> **EXERCISE BRIEF**: The answer should hold only the lines from the beginning of the material through the one with "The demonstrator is", reproduced exactly and without pictures.

> **COLLECTED MATERIAL**:
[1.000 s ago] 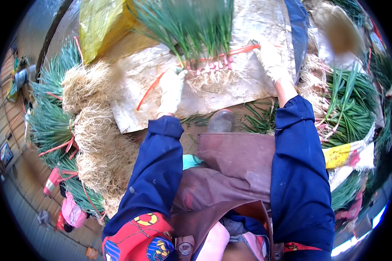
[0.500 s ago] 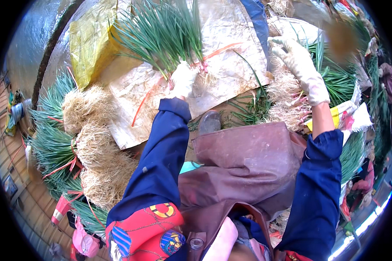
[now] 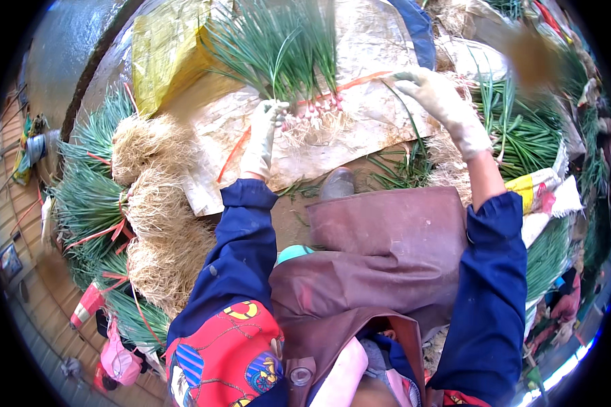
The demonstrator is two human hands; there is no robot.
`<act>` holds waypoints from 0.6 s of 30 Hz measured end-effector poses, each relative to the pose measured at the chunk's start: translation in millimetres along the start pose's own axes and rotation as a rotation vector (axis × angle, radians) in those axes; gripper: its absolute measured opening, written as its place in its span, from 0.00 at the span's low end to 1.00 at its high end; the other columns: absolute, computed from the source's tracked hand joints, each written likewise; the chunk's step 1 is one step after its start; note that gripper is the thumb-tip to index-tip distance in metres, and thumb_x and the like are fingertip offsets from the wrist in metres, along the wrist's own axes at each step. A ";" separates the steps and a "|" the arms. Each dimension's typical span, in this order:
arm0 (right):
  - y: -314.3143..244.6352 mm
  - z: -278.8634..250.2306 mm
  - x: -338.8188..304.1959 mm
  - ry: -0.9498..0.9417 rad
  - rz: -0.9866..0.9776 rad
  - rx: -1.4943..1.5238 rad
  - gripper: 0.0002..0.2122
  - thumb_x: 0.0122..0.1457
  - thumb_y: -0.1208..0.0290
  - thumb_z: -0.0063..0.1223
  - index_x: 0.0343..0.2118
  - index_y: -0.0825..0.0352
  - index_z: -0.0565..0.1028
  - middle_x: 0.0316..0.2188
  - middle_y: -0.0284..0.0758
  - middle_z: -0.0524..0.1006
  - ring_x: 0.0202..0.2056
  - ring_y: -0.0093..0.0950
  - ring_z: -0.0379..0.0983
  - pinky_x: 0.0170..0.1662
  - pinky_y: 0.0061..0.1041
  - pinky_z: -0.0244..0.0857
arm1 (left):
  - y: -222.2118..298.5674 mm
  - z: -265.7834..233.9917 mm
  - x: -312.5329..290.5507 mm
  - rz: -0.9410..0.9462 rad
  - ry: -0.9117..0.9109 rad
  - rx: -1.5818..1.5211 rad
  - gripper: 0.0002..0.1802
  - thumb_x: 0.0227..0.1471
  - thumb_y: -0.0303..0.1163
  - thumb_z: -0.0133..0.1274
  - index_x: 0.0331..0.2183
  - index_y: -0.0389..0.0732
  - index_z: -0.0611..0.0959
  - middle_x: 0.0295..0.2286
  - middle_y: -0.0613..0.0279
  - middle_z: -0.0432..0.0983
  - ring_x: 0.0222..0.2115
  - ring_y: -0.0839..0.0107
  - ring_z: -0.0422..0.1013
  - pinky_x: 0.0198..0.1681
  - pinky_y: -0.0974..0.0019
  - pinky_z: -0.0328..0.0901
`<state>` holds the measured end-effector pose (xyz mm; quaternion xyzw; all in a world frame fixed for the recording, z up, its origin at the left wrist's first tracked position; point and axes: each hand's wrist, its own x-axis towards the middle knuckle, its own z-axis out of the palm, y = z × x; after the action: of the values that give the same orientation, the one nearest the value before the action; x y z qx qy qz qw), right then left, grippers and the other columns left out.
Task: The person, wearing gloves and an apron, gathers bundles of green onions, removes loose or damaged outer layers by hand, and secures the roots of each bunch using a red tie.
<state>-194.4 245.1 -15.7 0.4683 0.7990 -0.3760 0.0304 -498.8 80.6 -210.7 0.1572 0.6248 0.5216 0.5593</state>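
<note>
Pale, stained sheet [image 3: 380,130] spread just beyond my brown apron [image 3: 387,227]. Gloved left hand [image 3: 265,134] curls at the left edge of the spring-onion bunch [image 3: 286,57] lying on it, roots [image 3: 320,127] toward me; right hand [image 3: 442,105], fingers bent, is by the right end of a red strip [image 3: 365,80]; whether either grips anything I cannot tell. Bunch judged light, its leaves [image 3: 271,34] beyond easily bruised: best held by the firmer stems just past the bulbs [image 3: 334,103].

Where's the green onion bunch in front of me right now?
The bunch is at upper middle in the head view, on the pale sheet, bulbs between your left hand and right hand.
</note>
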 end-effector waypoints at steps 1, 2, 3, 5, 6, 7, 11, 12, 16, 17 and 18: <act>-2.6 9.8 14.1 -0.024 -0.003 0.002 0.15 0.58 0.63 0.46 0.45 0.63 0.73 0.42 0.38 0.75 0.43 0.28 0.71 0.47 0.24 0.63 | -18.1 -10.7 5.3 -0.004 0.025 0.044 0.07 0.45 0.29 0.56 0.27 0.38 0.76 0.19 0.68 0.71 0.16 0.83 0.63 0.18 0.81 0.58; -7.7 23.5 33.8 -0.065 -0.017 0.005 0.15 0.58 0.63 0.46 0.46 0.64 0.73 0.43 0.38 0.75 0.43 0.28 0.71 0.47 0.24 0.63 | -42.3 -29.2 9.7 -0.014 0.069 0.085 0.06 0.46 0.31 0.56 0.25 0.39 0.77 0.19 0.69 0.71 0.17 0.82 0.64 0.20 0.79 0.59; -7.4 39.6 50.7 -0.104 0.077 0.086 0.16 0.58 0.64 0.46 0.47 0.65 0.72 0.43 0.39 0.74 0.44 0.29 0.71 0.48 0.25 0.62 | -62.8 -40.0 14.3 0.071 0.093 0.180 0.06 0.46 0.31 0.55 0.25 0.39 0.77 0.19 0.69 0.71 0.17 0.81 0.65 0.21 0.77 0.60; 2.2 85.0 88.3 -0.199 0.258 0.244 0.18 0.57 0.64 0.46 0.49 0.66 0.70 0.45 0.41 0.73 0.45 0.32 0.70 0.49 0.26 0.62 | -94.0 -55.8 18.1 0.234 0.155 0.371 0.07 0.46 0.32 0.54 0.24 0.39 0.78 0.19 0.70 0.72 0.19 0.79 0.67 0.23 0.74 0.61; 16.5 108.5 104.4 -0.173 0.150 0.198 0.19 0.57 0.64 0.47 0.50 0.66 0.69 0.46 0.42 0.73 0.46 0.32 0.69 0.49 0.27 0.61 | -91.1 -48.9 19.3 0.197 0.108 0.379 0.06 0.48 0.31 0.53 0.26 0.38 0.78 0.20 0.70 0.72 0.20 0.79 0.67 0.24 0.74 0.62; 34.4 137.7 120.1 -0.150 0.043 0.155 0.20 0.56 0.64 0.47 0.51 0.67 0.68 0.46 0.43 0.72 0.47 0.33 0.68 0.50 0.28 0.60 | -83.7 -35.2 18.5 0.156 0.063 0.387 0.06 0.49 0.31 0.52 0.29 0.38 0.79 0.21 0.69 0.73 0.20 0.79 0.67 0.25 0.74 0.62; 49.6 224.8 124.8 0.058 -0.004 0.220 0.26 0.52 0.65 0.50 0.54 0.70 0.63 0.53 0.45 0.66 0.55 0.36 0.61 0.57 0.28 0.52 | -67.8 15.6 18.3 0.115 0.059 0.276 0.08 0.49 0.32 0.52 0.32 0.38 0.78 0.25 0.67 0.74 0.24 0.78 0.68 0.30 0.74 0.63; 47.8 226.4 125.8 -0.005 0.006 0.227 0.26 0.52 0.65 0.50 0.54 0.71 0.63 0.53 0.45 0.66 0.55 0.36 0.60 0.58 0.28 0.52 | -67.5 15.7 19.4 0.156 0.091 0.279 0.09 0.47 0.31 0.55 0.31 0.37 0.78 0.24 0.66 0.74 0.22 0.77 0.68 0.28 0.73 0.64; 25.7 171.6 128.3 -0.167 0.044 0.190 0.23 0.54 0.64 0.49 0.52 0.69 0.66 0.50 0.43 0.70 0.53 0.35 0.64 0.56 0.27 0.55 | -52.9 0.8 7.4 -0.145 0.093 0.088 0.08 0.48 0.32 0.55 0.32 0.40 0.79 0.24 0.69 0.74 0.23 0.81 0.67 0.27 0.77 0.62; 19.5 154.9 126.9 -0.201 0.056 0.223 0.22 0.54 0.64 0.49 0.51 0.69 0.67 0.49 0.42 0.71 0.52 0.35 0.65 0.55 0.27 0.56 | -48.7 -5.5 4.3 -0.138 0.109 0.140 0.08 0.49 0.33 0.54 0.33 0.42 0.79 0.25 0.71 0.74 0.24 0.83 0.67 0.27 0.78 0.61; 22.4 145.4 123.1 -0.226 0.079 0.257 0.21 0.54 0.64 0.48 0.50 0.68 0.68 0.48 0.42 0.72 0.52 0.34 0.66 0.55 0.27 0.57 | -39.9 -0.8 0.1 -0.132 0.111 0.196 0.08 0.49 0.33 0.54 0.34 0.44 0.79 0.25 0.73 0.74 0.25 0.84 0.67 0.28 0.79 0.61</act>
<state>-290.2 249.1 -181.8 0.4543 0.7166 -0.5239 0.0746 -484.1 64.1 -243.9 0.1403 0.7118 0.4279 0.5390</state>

> **ANSWER TO THE EXERCISE**:
[1.000 s ago] 
[0.500 s ago] 
[now] 
The demonstrator is two human hands; there is no robot.

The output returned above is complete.